Jason smiles, and my hand instantly trembles with the desire to run my thumb over his laugh lines. I imagine his teeth scraping the delicate skin of my neck and I hold my breath.

"Good, I'd prefer to see you attend my other, more eclectic course."

I give him an awkward nod and pull Rose, dragging her, and practically sprinting away, ignoring her confused glare and excited farewell. It's a miracle that I don't trip. I'm wearing an older and ungently used prosthetic after placing an order from my favorite company. It'd be one more week before the shipment arrived. I wasn't trying to put my best foot forward, hence the constant use of my cane. After losing my right leg thirteen years ago, I was more than used to the artificial limb. I curse myself for being irresponsible and failing to always wear what I know carries me best.

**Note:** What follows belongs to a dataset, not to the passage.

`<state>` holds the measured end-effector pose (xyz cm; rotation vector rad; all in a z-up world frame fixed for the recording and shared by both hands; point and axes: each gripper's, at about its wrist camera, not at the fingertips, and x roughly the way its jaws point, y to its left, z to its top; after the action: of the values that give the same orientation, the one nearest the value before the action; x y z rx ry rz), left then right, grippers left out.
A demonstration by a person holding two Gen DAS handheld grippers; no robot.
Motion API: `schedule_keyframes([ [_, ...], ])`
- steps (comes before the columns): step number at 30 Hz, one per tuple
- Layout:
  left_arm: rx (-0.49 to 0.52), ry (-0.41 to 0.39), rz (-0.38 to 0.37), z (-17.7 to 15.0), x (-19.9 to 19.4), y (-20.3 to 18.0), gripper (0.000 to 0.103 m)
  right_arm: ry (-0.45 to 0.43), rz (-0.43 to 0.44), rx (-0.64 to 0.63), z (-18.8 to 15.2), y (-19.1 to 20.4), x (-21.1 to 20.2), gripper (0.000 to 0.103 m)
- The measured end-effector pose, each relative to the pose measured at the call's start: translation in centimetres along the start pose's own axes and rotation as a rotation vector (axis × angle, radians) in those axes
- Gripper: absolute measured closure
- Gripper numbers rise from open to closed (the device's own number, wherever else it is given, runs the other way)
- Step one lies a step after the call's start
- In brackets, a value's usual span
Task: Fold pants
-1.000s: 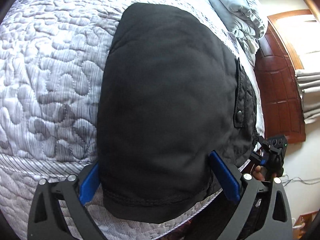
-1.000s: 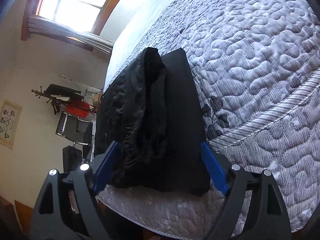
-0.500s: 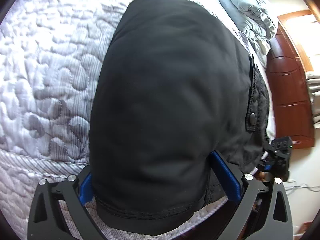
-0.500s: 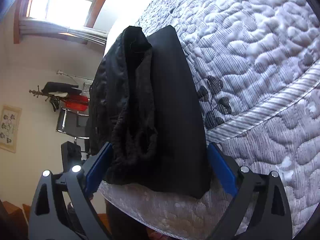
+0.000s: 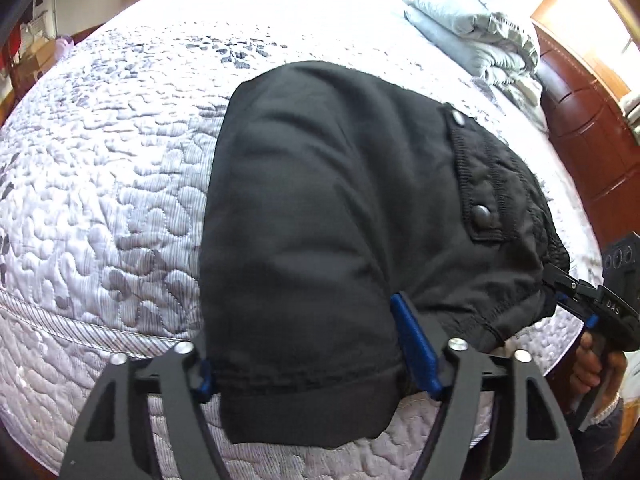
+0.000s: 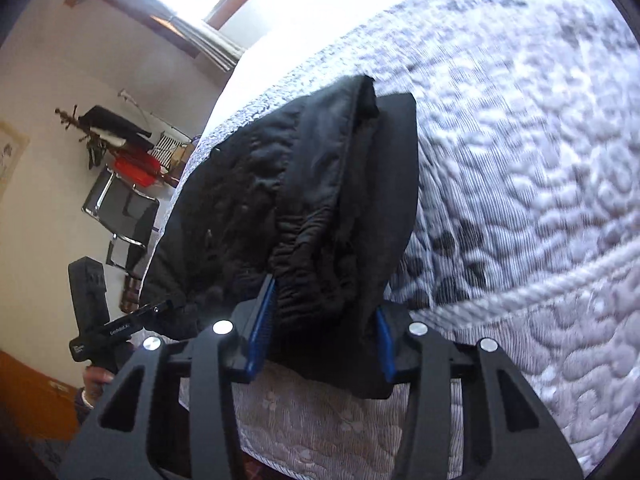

"Okay," she breathes in a skeptical huff once we're far away from the drop-dead gorgeous speaker… er… professor. "You definitely know him."

I ignore my friend. It was one thing to assume that the Shibari expert is part of the brainiac squad, invited to present a topic he's an expert on, yet he's a professor working at the university I'm attending. If I did happen to enroll in one of his classes, I'd drop it like the hottest beat in a popular song. I am not taking Jason Hodgins' class. Not after he caught me fixated on every inch of his body, committing him to paper and visibly turned on by his every move.

In fact, it'd be best if I didn't see him again. Ever.